Re: MERGE SQL Statement

From: Simon Riggs <simon(at)2ndquadrant(dot)com>
To: Robert Treat <xzilla(at)users(dot)sourceforge(dot)net>
Cc: pgsql-hackers(at)postgresql(dot)org
Subject: Re: MERGE SQL Statement
Date: 2008-04-17 06:31:32
Message-ID: 1208413892.4259.244.camel@ebony.site
Views: Raw Message | Whole Thread | Download mbox | Resend email
Thread:
Lists: pgsql-hackers

On Wed, 2008-04-16 at 22:18 -0400, Robert Treat wrote:

> > * USING query can be a VALUES clause if we wish to do single/few row
> > operations, so MERGE can be used for bulk-loading and OLTP
> >
> > * There is no RETURNING option for MERGE, nor for any INSERT/UPDATE
> > sub-clauses
>
> Is there a reason for this? A returning for any insert/updated rows would be
> great, especially if your doing single row merges via the values clause.

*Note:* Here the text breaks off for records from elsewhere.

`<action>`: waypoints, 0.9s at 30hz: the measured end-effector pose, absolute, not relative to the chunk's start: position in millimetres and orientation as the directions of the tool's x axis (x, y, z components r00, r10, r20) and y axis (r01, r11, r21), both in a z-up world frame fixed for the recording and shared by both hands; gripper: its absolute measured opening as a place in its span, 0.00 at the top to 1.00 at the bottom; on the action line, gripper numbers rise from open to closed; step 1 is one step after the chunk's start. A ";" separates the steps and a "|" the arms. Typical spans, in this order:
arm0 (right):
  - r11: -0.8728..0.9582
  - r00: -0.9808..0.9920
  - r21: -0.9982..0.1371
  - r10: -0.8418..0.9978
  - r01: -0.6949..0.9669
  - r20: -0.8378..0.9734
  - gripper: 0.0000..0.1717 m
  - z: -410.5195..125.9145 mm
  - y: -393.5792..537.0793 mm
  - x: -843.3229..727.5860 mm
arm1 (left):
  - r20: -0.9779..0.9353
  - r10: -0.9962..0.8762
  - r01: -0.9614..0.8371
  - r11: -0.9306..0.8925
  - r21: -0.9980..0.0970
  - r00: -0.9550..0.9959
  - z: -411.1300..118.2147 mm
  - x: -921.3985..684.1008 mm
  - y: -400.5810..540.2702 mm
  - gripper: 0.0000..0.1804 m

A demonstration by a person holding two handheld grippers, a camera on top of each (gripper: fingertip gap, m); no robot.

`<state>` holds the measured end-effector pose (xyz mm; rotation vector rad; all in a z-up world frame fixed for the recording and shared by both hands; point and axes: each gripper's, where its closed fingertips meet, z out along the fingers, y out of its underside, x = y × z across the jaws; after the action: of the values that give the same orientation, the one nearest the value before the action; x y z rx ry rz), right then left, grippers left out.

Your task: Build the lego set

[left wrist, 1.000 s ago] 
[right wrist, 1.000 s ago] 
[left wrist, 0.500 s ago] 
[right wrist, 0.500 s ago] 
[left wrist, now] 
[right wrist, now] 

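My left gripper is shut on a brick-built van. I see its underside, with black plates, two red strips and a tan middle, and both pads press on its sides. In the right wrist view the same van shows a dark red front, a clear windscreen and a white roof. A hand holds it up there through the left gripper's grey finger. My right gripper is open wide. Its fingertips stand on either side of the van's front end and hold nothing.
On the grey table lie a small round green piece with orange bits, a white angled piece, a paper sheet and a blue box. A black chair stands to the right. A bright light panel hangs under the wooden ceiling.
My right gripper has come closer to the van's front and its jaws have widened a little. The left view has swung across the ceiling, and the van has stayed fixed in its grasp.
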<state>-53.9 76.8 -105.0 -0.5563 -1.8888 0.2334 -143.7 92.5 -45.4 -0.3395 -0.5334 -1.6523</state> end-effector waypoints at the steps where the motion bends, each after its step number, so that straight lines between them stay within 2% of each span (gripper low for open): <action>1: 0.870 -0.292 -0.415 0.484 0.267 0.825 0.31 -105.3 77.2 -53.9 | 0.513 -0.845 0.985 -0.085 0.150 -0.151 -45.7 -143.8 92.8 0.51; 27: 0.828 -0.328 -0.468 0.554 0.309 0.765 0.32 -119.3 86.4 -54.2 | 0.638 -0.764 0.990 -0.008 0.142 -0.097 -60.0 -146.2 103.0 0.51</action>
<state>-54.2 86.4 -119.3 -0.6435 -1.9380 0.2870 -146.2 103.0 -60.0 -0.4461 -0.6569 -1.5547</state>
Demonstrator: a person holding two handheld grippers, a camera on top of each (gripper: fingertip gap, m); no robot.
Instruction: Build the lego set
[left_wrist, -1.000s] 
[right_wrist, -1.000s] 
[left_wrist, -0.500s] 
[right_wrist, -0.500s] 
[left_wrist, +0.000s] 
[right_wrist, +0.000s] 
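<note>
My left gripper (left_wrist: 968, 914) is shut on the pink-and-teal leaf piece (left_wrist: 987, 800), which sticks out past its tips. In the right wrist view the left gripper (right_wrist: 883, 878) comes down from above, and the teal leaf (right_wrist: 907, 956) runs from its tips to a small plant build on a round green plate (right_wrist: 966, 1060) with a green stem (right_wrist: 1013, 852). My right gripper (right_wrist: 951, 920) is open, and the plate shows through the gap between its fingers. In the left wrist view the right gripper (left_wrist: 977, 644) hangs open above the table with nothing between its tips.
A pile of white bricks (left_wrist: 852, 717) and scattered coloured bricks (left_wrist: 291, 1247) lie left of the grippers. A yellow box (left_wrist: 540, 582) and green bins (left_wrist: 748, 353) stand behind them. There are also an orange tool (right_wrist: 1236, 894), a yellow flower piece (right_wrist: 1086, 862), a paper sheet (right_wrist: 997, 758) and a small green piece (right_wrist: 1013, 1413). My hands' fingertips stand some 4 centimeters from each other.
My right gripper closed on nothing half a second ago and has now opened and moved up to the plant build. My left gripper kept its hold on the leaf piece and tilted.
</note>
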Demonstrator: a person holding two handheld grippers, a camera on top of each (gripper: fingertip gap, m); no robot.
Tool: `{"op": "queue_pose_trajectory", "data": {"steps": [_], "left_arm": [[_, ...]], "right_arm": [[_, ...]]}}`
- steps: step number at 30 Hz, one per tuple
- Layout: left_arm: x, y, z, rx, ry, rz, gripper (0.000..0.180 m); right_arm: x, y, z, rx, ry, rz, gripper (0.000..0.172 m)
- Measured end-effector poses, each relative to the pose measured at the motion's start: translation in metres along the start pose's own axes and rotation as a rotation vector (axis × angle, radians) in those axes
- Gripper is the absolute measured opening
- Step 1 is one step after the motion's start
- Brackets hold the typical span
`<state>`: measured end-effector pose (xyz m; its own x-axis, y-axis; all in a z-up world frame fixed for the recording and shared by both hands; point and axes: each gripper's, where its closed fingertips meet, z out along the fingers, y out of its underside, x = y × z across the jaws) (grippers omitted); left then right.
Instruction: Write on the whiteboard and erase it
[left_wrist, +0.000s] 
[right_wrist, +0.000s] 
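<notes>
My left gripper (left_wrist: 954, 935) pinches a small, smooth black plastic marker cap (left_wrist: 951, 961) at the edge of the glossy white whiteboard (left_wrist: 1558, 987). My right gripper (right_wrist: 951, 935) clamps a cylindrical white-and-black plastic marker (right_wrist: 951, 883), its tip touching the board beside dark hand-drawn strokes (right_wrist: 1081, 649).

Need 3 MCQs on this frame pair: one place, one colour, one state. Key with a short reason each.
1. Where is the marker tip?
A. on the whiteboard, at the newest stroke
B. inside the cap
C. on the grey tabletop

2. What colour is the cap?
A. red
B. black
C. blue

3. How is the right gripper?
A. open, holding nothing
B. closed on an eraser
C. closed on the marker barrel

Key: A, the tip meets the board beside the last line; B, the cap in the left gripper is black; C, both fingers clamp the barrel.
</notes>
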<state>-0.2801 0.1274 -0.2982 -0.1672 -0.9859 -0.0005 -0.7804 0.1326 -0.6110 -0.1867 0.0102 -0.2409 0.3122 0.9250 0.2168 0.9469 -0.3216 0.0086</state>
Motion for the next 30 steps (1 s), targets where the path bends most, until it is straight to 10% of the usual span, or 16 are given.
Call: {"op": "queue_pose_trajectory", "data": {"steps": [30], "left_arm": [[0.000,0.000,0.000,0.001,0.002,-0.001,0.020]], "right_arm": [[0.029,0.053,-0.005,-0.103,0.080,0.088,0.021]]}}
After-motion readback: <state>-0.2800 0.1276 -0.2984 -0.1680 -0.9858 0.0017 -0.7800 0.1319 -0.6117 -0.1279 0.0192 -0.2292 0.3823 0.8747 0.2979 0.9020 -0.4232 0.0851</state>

It's non-standard, is the first. Second would be complexity and third
would be difficulty in doing this usefully since you'd probably also
want to know which WHEN clause fired and whether the result for that row
was an I, U or D. Perhaps a later extension, but certainly not first
shot.

> > * WHERE CURRENT OF cursor is not supported anywhere
> > * The join can't be recursive, so no WITH support (common expressions,
> > i.e. non-recursive WITH are supported by SQLServer 2008)
> > * conditions would not allow sub-selects
> >
>
> same question on both of these, is there some technical reason for this? I'd
> imagine people would like both of these options.
>
> > * MERGE would work on base tables only, just like COPY
> > * Changes are made only to that single table
> > * Cannot update a column mentioned in the ON clause cos that would make
> > my head hurt too much
> >
>
> Hmm... if the matching test is always done first, istm you could then update
> the columns that matched on, since you don't really care about the value of
> the on column once you have the row.

I think you can update all columns without difficulty.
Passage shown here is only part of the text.